As a young woman, I freaked out a bit when I went to use the Ladies restroom, am sitting there, minding my own business, hear someone enter, the door next to me opens, and then I see a pair of men's wingtips on the floor next to me. Because we were in a bar, I just chalked-it-up to his being a bit 'tight' perhaps, but it was a little unnerving. I don't know if/when he ever realized where he was, or what he had done.
Didn't one of the TV sitcoms have a unisex bathroom and the men and women on the show would meet and talk in there? Was it Boston Legal? or Calista Flockhart's old show? I always thought those scenes were funny.
Somewhere around here, my husband has the funniest men's book with a lot of humor in it, and I laughed so hard at his sharing the chapter on men's room etiquette -- including diagrams of which urinals men go to, if they are first in the restroom, or it's crowded -- and all of the rules associated with standing at the urinals. He was never so-put-out than during a business trip to Vegas when he was approached, AT the URINAL, by someone wanting to hand him a business card for a prostitute. Guess that made the fellow with the card a 'pimp'?

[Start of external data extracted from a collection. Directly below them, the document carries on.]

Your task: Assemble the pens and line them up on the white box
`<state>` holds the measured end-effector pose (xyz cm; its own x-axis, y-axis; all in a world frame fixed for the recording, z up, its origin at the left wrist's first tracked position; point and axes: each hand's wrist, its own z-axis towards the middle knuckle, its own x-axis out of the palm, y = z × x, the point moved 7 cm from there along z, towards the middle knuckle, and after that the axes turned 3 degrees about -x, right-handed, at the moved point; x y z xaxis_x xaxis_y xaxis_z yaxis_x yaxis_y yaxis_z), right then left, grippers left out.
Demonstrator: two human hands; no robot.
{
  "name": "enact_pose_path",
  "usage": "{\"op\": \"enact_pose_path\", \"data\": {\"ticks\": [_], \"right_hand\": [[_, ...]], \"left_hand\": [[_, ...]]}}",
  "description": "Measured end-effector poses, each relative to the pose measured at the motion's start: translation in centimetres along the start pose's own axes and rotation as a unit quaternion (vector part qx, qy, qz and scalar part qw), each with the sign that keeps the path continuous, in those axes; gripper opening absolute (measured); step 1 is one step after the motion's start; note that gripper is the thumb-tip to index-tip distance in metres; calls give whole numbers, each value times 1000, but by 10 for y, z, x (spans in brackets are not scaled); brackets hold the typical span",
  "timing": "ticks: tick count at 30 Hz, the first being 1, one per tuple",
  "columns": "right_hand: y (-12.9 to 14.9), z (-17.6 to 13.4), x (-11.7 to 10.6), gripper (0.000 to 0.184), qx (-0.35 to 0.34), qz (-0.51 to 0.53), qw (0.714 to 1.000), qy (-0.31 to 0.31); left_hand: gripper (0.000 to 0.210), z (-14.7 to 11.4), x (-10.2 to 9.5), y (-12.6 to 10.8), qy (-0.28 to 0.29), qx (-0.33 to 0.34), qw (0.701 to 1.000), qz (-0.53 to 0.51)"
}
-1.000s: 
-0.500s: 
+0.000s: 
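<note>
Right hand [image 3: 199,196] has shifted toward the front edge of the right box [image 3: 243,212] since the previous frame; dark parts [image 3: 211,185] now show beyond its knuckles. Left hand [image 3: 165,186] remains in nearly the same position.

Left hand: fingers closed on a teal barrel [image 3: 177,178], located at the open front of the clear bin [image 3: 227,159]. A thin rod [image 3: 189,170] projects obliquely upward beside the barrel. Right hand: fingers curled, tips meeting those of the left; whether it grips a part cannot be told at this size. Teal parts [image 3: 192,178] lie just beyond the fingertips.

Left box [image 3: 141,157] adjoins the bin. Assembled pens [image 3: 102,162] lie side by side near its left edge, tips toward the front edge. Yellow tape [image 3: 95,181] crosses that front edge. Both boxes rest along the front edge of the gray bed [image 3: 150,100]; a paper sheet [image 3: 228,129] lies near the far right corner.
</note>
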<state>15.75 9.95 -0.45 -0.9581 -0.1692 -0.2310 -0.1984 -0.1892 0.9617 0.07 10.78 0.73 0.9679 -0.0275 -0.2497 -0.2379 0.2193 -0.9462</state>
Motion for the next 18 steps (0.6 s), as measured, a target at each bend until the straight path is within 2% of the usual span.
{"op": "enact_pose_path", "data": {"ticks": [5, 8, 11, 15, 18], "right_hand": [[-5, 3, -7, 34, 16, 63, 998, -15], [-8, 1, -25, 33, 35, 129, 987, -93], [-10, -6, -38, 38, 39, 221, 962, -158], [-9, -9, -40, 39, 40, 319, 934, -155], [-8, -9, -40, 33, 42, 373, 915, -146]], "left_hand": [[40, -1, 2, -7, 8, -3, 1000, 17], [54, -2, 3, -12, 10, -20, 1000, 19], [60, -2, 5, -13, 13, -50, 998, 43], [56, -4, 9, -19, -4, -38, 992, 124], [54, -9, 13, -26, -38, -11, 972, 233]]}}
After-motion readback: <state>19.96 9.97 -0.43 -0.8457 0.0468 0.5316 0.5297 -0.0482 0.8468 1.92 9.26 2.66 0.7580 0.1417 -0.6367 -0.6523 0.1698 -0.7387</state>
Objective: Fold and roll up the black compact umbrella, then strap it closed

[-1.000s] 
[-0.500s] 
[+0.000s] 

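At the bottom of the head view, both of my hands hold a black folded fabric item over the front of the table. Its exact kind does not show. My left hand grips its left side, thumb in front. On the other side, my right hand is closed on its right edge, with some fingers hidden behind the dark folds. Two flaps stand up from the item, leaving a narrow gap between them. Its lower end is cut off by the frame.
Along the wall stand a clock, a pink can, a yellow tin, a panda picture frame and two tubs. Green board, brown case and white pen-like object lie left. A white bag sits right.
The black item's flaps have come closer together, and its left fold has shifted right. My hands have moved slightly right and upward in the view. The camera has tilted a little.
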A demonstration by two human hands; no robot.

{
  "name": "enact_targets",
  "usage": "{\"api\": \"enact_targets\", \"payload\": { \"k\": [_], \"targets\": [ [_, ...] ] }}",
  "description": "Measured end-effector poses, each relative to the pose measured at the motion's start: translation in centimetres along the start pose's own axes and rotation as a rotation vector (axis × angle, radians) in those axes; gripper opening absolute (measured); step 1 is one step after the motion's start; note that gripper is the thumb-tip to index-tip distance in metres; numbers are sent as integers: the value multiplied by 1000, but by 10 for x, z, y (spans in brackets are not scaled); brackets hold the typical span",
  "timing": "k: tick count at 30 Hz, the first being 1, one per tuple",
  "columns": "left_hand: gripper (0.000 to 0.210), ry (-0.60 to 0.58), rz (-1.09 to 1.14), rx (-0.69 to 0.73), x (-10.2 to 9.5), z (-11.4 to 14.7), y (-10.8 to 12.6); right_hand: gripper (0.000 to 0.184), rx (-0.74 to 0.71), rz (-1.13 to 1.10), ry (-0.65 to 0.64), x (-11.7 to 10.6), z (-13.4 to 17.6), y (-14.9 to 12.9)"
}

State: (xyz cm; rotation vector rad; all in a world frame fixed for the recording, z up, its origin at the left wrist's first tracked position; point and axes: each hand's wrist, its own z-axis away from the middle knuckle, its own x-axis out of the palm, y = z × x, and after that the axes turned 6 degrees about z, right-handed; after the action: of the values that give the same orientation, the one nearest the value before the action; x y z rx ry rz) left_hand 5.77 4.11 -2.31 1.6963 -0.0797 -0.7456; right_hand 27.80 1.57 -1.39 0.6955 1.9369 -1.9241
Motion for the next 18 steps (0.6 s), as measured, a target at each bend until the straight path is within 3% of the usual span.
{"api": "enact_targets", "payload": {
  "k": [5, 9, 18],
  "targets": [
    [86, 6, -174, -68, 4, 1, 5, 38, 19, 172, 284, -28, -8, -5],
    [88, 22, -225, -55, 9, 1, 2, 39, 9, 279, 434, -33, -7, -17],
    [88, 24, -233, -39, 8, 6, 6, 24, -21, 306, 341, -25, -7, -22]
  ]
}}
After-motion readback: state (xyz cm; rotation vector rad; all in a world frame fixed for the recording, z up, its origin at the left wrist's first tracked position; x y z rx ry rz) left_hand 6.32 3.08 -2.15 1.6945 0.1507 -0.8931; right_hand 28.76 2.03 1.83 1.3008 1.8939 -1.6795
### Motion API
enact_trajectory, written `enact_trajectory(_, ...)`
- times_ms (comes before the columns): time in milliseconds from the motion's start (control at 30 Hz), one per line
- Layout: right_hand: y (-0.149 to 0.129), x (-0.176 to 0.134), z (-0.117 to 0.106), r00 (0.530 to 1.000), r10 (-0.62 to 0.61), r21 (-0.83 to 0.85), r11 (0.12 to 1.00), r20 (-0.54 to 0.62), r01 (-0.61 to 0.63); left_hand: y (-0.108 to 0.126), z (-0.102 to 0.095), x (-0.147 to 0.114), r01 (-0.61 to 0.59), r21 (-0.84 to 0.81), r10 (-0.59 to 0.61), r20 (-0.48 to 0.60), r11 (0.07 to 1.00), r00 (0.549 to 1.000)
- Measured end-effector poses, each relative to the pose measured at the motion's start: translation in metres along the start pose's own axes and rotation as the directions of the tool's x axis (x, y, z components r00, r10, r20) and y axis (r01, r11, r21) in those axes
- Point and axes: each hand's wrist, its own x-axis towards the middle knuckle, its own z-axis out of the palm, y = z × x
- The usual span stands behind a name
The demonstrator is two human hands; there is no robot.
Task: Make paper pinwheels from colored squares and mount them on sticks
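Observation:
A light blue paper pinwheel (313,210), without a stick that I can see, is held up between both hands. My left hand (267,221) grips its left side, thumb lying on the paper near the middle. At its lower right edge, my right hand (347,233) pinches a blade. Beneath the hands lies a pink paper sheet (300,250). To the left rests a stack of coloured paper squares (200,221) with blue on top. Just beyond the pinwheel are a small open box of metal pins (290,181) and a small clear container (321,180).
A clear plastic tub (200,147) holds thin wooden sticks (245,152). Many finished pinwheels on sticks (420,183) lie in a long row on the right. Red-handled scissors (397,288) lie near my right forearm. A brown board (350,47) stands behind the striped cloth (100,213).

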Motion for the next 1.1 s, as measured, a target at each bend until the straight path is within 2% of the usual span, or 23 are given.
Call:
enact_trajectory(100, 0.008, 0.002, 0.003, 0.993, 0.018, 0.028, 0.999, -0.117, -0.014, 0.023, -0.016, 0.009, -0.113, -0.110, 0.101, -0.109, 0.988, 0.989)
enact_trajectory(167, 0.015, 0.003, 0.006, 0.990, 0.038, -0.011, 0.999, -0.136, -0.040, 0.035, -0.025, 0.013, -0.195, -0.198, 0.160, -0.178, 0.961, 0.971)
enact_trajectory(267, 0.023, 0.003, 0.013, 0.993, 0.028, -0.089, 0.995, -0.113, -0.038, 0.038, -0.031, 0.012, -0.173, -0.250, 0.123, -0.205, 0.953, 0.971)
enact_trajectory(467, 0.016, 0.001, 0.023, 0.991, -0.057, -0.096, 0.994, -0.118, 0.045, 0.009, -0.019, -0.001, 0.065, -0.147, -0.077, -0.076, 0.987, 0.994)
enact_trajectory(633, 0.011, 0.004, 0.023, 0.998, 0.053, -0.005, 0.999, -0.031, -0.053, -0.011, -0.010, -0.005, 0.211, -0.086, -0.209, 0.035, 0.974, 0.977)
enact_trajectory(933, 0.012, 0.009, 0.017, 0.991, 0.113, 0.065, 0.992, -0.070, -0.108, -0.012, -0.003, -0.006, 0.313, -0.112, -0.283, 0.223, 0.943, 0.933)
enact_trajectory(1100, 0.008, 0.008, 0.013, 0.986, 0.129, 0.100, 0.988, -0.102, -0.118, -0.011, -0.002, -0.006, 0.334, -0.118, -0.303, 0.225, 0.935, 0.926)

Well, other than the portapotties that have those nasty urinals looking you in the face, yes, when I was at AT&T Universal Card they had some restrooms in front of one of the large meeting rooms, I think on no less than 3 occasions, I strolled right into the men's room, of course with the row of urinals I realized it immediately and hurried out. Luckily never saw "anything". But I did it again, and again! Hmmmm. LOL
ok well all I can say is
YUP !!! many times
there were concerts and you all know how long the line is for the womens room at concerts
then there were the times in the clubs where I have had a friend "watch" the door
Luckily never saw "anything". But I did it again, and again! Hmmmm. LOL
Caught yourself doing it again and again, did you? Now what would your Mother say? Mine would have sent me back in there so I could come out and 'report.'
You know, if I hadn't been so reserved and a bit shy in my youth, that might've been a most interesting way to meet guys. Hard to think of an opening line, though -- so, what's your Zodiac just doesn't seem to work. . . Maybe more along the lines of 'hey, whadda say I treat you to a drink?'
Back in my younger days of partying, my girlfriend and I had been drinking beer at a beach party. You all know that once you start drinking beer your bladder never gets a rest! On the way home I had to use the restroom and we stopped at a McDonalds. In those days the restrooms were entered from the outside, well I was a little tipsy from the beer and opened the first door I saw. I did my "business" and when I came out I got a standing ovation from all the gearheads, that was the place to hang out in those days. I'm thinking why are they clapping, my girlfriend says you were in the Men's room, no wonder I had a hard time sitting down!